Когда до станции добралась, последняя электричка на Москву ушла. В маленьком, с осыпающейся штукатуркой зальце шаманила над бутыльком с мутным пойлом кучка алкашей, коротали ночь рыбаки с удочками, два глухонемых и толстая баба с петухом в сумке, который время от времени вытягивал шею и оглашал станцию звонким предутренним криком. Еще сидел в дальнем углу парнишка в выгоревшей гимнастерке. При каждом всплеске петуха он вздрагивал и быстро, тревожно смотрел на дверь. Раза два или три Мила поймала на себе его внимательный взгляд.
Когда начало светать, в зал вошли двое военных. Прямиком к парнишке направились, что-то сказали негромко, и он медленно, обреченно поднялся. Выйдя следом, несостоявшаяся байдарочница увидела брезентовый «газик». Один военный пошел звонить, другой стерег беглеца. Теперь уже тот смотрел на девушку, не таясь, и она, приблизившись, спросила, не нужно ли чего. «Курить», – молвил он с улыбочкой. Тогда она вернулась в зал, подошла к алкашам, уже опорожнившим бутылек, и, не говоря ни слова, взяла со скамьи пачку сигарет…
«Жаль, – обронил, листая рукопись, К-ов, – нет реакции алкашей». Начинающая писательница пытливо глянула на мэтра (глаза у нее оказались зелеными, а вся она – маленькая, невзрачная, с прыщичками на лице) и, решившись, медленно засучила рукав. Пониже локтя белел небольшой шрамик. «Это, – молвил он, – и есть реакция?» Она тихо кивнула.
Сочинитель книг растерялся. Что все его искусные построения, что фантазия его рядом с этой загогулиной на бледной детской коже! «В субботу, – пробормотал он, – едем в Мелихово… Хотите?»
Опустив рукав, девушка не спеша застегивала пуговку. Пальцы у нее были небольшие, но гибкие, а ногти коротко острижены: с гипсом и глиной имела дело в своем художественном училище.
«Вы как к Чехову-то относитесь?» Молчание. То ли не услышала вопроса, то ли отвечать не желала. То ли просто думала: ехать, не ехать… «Поеду, если можно».
Без всякого умысла пригласил, и близко не держа в голове Пташкина, который, знал, тоже едет, причем, в отличие от Милы, едет с энтузиазмом и волнением, хотя, судя по пташкинским писаниям, Чехов не был его кумиром.
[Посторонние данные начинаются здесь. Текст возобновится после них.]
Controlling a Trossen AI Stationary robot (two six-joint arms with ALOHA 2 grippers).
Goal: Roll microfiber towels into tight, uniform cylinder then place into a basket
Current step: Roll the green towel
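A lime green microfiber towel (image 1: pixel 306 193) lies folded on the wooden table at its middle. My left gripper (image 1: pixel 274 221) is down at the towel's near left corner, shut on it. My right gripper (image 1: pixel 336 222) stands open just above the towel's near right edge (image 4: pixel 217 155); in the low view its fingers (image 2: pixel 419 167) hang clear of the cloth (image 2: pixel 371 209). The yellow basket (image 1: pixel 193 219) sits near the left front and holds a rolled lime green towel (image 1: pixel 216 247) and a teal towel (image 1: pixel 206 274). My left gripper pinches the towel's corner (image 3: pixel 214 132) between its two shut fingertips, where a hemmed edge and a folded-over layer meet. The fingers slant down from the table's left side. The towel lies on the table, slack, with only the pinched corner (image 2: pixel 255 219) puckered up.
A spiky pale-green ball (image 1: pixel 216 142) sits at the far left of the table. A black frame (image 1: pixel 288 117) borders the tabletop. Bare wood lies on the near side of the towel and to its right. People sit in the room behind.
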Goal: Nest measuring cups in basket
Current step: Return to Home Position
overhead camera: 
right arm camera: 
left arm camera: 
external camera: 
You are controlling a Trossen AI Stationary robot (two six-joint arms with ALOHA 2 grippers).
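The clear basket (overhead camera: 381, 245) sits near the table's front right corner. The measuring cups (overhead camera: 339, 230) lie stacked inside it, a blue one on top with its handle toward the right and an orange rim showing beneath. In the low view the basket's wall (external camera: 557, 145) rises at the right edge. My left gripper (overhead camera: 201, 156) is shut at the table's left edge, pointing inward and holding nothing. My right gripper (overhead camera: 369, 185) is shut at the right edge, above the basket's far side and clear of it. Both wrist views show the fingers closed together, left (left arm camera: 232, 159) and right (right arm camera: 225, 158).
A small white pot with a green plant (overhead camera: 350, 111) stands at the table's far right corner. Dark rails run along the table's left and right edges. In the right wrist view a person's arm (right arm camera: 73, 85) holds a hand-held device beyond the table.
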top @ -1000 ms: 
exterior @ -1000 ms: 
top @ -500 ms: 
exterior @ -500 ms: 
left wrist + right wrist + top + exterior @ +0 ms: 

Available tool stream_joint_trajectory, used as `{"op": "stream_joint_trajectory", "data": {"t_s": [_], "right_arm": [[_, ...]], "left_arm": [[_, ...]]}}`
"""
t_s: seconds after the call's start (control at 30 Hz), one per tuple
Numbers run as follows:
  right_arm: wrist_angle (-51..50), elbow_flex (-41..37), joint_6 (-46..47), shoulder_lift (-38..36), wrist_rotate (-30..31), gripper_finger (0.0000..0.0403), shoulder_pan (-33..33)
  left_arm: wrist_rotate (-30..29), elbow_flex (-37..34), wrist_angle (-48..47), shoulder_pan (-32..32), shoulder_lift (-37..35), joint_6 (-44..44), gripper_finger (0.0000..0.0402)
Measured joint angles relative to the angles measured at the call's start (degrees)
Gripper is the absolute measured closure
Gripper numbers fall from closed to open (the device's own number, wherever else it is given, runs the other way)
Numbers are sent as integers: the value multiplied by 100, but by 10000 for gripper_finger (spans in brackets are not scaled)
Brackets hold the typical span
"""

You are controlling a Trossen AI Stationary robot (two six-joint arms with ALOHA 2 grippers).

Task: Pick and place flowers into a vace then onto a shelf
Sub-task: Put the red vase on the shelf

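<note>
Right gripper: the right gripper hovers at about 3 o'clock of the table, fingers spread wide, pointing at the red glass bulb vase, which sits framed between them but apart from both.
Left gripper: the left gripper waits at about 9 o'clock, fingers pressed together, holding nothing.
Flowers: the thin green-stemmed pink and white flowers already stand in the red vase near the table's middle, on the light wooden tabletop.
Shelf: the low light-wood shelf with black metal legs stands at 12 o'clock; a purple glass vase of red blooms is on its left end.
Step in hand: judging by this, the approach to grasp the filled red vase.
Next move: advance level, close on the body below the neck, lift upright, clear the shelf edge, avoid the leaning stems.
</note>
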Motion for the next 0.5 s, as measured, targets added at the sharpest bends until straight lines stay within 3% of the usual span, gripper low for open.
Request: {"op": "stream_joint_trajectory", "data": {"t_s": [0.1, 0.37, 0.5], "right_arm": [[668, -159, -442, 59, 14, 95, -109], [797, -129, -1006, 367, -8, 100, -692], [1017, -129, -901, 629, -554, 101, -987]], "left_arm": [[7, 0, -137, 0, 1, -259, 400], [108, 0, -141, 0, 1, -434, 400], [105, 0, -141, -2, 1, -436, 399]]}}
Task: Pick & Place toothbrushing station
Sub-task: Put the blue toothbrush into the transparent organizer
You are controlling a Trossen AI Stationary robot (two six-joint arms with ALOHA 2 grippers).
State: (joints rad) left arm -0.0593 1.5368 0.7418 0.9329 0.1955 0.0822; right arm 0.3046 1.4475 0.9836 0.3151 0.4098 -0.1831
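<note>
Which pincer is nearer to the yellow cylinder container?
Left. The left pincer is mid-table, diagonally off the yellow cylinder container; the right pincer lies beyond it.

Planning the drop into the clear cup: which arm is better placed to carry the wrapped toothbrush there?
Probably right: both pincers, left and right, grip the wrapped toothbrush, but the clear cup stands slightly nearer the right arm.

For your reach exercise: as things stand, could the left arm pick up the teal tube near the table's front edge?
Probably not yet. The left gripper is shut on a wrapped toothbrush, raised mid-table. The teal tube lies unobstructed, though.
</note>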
О некоем другом городе рассказывало читанное К-овым сочинение, городе, который существует где-то рядом, под боком, но в ином измерении, и оттого попасть туда очень даже непросто. Вроде бы те же, что и здесь, улицы, те же дома и люди – да, и люди! – но в то же время не совсем те: улыбчивые, доброжелательные, а главное, ничего не знающие про смерть и потому бессмертные. Бессмертные, как бабочки… Бессмертные, как цветы… К-ов сравнения похвалил, а про себя отметил надломленность этой уклончивой прозы, ее скрытую женственность, особенно бросающуюся в глаза на фоне холодновато-жестких текстов юной ваятельницы. Рукописи даже внешне разнились; ее – неряшливая, с непронумерованными страницами: отшлепала на слепой машинке и – с глаз долой, он же каждую опечатку забеливал краской… Держали себя с нечаянным наставником тоже по-разному. Рослый, широкоплечий Пташкин волновался, как ребенок, – на рубахе расплылись под мышками темные пятна, – у Милы же хоть бы мускул дрогнул! Вчетверо сложив рукопись и откинув за спину красный шарф, осведомилась простуженным голосом, во сколько автобус.